"O futuro da esquerda e deste país não será construído por nenhum ex-dirigente do PSOE", adverte o ministro
MADRID, 22 maio (EUROPA PRESS) -
O ministro da Cultura e porta-voz do Sumar, Ernest Urtasun, garantiu nesta sexta-feira que seu espaço político vai “proteger” o governo de coalizão progressista que compartilha com o PSOE, apesar da acusação formal contra o ex-presidente José Luis Rodríguez Zapatero, a quem pediu explicações sobre muitas das acusações contidas no auto da Audiencia Nacional.
"O futuro da esquerda e deste país não será construído por nenhum ex-líder do PSOE", afirmou Urtasun em declarações ao programa 'La hora de La 1' da TVE, divulgadas pela Europa Press, defendendo "relançar e continuar construindo" a partir do Sumar "a Espanha progressista e o governo que ela merece". "Essa nossa vontade permanece absolutamente intacta", enfatizou.
O ministro explicou que, inicialmente, após tomar conhecimento da acusação contra Zapatero, optaram pela “prudência” até que fosse divulgada a decisão do juiz José Luis Calama, que contém indícios que “devem ser investigados”.
Dito isso, ele pediu “uma explicação” ao ex-presidente socialista sobre os detalhes que constam na decisão. “Quanto mais clara, rápida e concisa for, melhor”, defendeu o ministro, que insistiu que as explicações são “indispensáveis” para acabar com as especulações. “No auto há questões que são muito preocupantes e, portanto, a justiça deve fazer o seu trabalho”, reiterou.
ESTABILIDADE DO EXECUTIVO
Questionado sobre se a investigação judicial contra Zapatero prejudica a estabilidade do Executivo de Pedro Sánchez, Urtasun destacou o papel de seu espaço político nos diferentes níveis de governo, onde demonstraram que “é absolutamente possível exercer a política e o governo sem casos de corrupção”.

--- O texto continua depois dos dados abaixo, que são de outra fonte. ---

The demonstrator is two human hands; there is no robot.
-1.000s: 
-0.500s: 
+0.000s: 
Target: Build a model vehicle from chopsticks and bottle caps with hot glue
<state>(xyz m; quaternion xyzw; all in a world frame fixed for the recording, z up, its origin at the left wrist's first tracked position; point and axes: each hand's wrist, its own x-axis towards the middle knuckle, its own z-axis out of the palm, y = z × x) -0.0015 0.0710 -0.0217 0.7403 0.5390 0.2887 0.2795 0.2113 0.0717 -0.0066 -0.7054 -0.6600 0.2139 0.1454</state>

Nesse sentido, ele insistiu que tanto o PSOE quanto o ex-presidente socialista “têm que dar explicações sobre os casos que os afetam”. No entanto, ele enfatizou que o “grande objetivo” do Sumar é “proteger o governo de coalizão progressista, o que é muito importante”, e “implementar” políticas públicas para coibir práticas corruptas, como o órgão independente anticorrupção ou a lei para delimitar as atividades dos ex-presidentes.
Urtasun também reconheceu compreender o “choque” e a decepção que a acusação de Zapatero pode ter causado, mas, conforme ressaltou, isso não vai impedir “a construção do país do futuro” e resolver, entre outras questões, o problema da habitação ou o reforço dos serviços públicos. “É nisso que estamos focados”, concluiu o porta-voz do Sumar.